- _Work order_:
Transcribe the listing below in full, keeping every line exactly as it is.

========================

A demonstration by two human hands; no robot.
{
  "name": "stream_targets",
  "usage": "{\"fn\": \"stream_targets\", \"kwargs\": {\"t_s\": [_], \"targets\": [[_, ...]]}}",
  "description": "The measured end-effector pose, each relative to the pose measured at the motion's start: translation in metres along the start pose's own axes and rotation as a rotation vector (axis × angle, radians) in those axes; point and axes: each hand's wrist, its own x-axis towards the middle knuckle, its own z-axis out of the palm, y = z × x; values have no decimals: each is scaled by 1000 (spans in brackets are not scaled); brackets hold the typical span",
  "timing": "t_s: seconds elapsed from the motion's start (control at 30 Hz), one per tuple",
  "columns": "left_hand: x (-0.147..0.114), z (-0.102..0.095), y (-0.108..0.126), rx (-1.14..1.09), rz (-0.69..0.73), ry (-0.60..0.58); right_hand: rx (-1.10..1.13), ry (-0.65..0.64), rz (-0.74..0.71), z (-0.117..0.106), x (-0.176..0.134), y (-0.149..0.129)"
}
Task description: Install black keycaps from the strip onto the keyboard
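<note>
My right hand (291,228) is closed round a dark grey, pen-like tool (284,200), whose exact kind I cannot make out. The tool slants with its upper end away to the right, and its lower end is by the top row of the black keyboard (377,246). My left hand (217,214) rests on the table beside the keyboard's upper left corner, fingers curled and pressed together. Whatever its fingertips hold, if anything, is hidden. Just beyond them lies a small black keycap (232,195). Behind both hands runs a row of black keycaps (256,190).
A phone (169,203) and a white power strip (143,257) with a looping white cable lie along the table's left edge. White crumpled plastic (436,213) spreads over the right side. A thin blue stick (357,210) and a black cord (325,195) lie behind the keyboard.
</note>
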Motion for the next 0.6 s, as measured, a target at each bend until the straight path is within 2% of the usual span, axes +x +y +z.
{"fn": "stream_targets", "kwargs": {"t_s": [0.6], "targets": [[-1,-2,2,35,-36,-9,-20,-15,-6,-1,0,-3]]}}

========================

- _Exercise output_:
A demonstration by two human hands; no robot.
{
  "name": "stream_targets",
  "usage": "{\"fn\": \"stream_targets\", \"kwargs\": {\"t_s\": [_], \"targets\": [[_, ...]]}}",
  "description": "The measured end-effector pose, each relative to the pose measured at the motion's start: translation in metres along the start pose's own axes and rotation as a rotation vector (axis × angle, radians) in those axes; point and axes: each hand's wrist, its own x-axis towards the middle knuckle, its own z-axis out of the palm, y = z × x; values have no decimals: each is scaled by 1000 (spans in brackets are not scaled); brackets hold the typical span",
  "timing": "t_s: seconds elapsed from the motion's start (control at 30 Hz), one per tuple",
  "columns": "left_hand: x (-0.147..0.114), z (-0.102..0.095), y (-0.108..0.126), rx (-1.14..1.09), rz (-0.69..0.73), ry (-0.60..0.58); right_hand: rx (-1.10..1.13), ry (-0.65..0.64), rz (-0.74..0.71), z (-0.117..0.106), x (-0.176..0.134), y (-0.149..0.129)"
}
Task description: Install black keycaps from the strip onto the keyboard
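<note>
My right hand (291,228) is closed round a dark grey, pen-like tool (284,200), whose exact kind I cannot make out. The tool slants with its upper end away to the right, and its lower end is by the top row of the black keyboard (377,246). My left hand (217,214) rests on the table beside the keyboard's upper left corner, fingers curled and pressed together. Whatever its fingertips hold, if anything, is hidden. Just beyond them lies a small black keycap (232,195). Behind both hands runs a row of black keycaps (256,190).
A phone (169,203) and a white power strip (143,257) with a looping white cable lie along the table's left edge. White crumpled plastic (436,213) spreads over the right side. A thin blue stick (357,210) and a black cord (325,195) lie behind the keyboard.
</note>
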Motion for the next 0.6 s, as measured, a target at each bend until the straight path is within 2% of the usual span, axes +x +y +z.
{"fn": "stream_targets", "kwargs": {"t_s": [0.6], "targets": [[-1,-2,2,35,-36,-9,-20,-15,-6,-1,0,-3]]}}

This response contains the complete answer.